11 Maggio 2018

Un dentista, come forse ce ne sono tanti in Italia, ma dal cuore ben più grande che lo spinge, oramai da 8 anni a questa parte, a volare fino in Benin per aiutare una delle popolazioni più povere del mondo. Si chiama Ezio Cavazzini: 60 anni, segratese dal 1964, laureato in Medicina e Chirurgia, con il suo studio a Opera, dove ha sempre lavorato come dentista.
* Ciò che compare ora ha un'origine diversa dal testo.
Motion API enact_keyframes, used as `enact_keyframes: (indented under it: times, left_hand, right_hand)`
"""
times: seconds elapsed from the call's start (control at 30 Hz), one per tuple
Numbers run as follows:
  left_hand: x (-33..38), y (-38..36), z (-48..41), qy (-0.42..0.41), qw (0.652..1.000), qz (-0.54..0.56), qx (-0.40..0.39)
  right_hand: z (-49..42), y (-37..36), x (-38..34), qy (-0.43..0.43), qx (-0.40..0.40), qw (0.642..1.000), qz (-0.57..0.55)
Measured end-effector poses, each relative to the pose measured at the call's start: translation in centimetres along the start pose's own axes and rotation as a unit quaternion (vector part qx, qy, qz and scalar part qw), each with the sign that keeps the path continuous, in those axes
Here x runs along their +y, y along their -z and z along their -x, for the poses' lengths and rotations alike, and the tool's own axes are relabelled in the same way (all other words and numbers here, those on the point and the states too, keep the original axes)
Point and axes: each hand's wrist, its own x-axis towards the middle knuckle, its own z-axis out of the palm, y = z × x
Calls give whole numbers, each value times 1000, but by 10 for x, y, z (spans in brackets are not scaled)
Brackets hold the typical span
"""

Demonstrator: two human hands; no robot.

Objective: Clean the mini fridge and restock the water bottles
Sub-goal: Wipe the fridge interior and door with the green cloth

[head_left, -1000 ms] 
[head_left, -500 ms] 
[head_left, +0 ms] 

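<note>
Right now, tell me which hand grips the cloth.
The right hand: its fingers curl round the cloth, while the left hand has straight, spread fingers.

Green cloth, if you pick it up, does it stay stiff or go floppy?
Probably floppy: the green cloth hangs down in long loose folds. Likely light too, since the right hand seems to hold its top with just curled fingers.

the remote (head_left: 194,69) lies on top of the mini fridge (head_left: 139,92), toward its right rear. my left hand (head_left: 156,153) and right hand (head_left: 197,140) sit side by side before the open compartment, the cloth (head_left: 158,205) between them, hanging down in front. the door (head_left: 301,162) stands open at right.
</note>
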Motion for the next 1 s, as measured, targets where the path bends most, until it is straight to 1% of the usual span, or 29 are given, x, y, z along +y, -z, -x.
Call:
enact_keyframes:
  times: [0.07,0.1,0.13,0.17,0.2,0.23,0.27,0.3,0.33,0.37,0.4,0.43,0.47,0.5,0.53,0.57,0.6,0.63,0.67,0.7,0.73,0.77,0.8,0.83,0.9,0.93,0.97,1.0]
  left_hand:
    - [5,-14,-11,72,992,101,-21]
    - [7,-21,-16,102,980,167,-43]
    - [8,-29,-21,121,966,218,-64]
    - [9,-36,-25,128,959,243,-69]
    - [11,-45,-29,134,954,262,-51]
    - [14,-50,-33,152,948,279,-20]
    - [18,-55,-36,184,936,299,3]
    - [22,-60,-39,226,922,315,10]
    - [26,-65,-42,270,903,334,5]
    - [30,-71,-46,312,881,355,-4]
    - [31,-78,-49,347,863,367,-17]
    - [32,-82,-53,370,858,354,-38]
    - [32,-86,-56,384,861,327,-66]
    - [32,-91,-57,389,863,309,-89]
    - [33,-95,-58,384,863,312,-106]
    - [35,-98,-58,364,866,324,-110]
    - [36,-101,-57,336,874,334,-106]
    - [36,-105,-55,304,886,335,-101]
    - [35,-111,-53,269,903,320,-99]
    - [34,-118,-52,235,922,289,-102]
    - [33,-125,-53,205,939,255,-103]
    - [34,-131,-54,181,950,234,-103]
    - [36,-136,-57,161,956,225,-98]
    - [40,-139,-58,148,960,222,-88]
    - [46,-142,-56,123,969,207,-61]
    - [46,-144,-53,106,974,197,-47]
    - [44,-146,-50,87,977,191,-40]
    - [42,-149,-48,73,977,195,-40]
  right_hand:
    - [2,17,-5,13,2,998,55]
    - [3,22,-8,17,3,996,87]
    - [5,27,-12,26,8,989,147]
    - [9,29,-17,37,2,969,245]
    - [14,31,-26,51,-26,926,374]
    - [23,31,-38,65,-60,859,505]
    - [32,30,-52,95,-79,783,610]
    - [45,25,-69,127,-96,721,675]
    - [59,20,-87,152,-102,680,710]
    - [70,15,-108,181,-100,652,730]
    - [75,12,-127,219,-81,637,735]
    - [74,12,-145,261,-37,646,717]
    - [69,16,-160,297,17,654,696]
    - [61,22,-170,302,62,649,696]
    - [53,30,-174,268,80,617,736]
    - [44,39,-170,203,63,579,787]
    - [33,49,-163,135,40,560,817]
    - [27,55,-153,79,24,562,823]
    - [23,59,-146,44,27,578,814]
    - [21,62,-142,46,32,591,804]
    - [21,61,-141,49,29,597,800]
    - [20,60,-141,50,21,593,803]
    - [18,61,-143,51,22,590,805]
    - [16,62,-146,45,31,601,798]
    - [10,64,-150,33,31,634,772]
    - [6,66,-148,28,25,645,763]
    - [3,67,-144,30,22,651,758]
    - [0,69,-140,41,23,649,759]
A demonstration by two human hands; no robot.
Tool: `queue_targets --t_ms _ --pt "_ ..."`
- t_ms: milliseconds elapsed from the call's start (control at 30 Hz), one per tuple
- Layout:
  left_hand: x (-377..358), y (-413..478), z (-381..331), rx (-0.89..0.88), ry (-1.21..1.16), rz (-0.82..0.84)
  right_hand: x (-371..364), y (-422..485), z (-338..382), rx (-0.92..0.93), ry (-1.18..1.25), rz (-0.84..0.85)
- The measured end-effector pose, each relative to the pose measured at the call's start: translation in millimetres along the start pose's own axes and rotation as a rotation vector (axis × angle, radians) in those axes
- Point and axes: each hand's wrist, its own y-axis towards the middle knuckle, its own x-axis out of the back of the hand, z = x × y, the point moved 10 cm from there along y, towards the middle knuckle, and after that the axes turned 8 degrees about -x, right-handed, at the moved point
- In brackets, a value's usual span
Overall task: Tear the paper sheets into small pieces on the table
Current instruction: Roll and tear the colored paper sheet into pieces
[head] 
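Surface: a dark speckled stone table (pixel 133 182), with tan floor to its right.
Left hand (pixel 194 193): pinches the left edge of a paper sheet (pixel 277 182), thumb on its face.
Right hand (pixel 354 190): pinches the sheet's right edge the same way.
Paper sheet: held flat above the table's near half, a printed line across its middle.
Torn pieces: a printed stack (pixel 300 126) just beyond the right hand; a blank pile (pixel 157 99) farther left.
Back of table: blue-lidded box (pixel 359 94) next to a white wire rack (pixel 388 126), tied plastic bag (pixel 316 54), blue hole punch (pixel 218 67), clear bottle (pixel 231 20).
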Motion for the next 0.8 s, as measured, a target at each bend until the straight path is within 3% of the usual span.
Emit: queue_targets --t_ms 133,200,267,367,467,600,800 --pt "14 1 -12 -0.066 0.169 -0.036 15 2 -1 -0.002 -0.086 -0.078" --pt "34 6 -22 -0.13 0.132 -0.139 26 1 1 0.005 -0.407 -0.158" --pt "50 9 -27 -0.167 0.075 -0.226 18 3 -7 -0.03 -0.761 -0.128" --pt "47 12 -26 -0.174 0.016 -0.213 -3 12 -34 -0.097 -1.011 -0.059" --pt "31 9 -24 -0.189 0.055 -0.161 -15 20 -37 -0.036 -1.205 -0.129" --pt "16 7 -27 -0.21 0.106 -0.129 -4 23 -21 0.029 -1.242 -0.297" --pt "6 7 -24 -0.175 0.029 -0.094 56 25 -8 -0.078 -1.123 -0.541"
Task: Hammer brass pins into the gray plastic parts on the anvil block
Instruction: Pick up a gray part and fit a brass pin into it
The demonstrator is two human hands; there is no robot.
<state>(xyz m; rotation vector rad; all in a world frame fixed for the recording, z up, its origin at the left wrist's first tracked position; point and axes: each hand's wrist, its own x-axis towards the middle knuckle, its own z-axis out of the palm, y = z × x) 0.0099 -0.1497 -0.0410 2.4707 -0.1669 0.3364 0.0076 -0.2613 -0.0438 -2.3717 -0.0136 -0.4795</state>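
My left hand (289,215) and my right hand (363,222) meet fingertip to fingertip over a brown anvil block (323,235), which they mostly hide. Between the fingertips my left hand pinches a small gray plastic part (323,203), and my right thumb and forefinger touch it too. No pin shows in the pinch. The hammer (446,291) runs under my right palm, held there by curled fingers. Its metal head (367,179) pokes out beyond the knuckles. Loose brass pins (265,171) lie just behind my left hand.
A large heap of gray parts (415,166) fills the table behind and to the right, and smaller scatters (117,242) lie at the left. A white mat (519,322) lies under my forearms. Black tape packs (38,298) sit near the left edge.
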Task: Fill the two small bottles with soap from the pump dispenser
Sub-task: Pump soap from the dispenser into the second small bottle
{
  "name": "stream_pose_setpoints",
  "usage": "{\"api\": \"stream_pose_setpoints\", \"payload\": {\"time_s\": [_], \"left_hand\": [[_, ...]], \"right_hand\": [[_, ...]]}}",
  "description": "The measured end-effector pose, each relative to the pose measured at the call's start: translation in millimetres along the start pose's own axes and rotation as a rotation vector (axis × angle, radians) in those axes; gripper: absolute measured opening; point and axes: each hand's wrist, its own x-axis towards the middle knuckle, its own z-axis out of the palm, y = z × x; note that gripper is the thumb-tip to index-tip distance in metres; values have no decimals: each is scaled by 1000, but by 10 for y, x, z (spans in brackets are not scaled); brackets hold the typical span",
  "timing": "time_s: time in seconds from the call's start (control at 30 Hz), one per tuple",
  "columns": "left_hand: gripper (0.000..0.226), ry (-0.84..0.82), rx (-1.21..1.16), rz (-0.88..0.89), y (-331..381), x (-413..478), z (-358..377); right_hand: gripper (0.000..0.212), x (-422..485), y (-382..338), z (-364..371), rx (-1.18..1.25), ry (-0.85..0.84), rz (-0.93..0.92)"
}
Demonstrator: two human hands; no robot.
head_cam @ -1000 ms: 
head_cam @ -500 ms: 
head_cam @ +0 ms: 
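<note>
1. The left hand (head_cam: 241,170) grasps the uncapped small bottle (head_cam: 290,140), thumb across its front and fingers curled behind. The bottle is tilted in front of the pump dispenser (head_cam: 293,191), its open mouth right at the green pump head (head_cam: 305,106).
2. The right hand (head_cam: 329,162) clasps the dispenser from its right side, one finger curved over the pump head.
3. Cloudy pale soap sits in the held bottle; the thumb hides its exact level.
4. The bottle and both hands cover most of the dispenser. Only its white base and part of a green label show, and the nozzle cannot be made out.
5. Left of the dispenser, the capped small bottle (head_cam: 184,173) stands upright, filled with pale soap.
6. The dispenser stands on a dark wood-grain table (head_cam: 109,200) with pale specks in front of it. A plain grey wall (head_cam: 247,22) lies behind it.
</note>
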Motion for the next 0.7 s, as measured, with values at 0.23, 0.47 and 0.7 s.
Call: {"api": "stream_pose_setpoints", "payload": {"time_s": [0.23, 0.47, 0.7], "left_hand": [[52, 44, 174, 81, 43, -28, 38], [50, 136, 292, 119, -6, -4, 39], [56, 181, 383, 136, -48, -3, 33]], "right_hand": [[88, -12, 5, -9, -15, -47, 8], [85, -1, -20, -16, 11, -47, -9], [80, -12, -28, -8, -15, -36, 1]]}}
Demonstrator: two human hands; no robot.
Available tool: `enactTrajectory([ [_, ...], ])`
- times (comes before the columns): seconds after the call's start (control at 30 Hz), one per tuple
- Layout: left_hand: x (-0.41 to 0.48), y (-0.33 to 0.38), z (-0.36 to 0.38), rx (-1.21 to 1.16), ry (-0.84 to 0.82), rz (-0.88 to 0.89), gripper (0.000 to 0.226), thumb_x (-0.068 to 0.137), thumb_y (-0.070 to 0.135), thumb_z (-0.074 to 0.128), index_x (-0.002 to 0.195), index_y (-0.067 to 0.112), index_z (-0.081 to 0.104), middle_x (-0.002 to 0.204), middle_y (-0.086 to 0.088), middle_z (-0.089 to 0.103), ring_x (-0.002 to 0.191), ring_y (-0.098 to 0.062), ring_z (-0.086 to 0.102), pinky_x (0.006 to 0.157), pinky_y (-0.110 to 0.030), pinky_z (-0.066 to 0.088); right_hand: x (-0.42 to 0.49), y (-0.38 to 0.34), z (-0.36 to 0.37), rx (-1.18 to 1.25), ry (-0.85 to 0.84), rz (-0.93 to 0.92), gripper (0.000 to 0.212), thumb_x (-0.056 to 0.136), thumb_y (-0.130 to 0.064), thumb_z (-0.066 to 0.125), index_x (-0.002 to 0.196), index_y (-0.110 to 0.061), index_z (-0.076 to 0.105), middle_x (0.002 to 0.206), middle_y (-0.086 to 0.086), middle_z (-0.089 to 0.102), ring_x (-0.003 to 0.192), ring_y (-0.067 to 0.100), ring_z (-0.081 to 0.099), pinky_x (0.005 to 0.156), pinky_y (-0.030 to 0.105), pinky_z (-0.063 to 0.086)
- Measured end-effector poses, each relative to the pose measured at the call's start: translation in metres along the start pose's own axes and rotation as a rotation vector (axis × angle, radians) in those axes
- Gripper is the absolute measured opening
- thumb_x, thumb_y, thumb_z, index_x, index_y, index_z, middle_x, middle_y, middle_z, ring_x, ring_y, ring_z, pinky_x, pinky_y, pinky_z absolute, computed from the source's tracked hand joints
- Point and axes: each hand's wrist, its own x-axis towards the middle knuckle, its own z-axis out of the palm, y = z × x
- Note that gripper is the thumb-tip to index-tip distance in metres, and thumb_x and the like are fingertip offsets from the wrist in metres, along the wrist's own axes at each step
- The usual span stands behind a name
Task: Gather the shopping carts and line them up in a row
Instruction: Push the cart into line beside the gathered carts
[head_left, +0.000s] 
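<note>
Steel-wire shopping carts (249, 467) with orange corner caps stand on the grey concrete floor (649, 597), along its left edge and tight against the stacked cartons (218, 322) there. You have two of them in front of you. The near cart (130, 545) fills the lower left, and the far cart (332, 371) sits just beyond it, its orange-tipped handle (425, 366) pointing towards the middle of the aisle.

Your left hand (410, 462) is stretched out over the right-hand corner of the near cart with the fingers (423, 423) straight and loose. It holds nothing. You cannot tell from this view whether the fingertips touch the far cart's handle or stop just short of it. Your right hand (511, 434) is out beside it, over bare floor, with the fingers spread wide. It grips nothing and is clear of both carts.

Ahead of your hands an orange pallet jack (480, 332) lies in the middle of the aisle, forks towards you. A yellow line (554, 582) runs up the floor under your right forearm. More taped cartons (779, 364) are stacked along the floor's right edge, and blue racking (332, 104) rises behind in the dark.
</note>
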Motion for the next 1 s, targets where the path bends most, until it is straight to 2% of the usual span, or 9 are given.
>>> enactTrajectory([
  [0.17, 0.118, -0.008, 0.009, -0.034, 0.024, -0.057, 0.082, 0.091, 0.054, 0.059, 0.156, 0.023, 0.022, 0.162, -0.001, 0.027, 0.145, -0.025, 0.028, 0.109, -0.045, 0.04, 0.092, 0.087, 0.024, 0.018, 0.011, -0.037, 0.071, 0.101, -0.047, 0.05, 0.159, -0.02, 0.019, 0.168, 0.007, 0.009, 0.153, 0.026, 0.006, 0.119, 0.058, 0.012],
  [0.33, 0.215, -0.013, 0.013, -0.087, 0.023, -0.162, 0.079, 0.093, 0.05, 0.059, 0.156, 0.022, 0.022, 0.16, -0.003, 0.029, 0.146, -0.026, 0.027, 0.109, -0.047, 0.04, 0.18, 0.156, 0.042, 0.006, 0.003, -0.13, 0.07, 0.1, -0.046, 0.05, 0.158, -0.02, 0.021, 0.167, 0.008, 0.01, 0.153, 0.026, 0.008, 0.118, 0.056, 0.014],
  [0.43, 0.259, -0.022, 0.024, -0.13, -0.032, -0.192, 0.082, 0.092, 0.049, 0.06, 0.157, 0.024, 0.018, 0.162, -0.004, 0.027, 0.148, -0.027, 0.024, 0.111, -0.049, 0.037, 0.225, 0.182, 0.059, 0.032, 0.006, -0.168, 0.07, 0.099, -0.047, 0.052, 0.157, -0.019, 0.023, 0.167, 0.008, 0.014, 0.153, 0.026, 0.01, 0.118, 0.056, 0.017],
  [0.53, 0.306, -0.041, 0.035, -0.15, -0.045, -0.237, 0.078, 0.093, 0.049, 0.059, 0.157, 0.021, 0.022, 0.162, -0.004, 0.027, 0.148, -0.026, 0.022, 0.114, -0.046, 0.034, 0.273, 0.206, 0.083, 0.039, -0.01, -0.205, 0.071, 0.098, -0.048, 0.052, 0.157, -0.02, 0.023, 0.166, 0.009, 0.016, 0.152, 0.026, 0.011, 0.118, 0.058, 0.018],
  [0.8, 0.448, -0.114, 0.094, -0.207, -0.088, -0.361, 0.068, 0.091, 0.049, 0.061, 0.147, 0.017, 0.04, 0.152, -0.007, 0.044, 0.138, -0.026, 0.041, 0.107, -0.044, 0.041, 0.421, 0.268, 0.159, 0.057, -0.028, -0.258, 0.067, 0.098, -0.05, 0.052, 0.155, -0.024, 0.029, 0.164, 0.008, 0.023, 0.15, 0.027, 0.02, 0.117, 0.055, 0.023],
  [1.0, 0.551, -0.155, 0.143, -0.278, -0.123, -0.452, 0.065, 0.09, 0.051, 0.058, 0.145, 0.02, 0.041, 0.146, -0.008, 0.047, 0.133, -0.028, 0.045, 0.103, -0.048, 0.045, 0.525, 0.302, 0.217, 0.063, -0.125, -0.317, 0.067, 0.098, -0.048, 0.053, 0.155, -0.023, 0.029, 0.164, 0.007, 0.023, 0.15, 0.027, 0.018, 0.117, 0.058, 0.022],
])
Ma è dal 2010 che la sua vita è cambiata, portandolo a viaggiare ogni anno in Africa con la sua valigetta e tanta voglia di aiutare gli altri. «Quell’anno, a una settimana dal suo 50esimo compleanno, il mio migliore amico Silvano Russo venne a mancare improvvisamente» racconta. «Lui e la moglie avevano un’adozione a distanza tramite la Aleimar di Melzo, così, durante il suo funerale, venne raccolto del denaro che sua moglie volle donare alla onlus per costruire nuove aule nella scuola del villaggio di Kpossegan. Ad aprile del 2011, in occasione dell’inaugurazione di questa struttura, decisi di andare anche io, portando con me alcuni strumenti e un po’ di medicinali. Da allora, ogni anno parto per 15 giorni, per tenere viva la memoria di Silvano e per aiutare un popolo che ne ha davvero bisogno». Ogni volta sono più di 500 le persone che si sottopongono gratuitamente alle visite e alle cure di Cavazzini, che negli anni si è specializzato frequentando anche un master in Cooperazione Internazionale odontoiatrica, che l’ha portato a migliorare il suo approccio verso la gente e le cure di cui necessita. Il suo piccolo laboratorio cresce sempre più, con materiali e attrezzature varie che negli anni porta dall’Italia, acquistati grazie alle offerte che i clienti del suo studio italiano devolvono alla causa. Un piccolo aiuto per un grande obiettivo.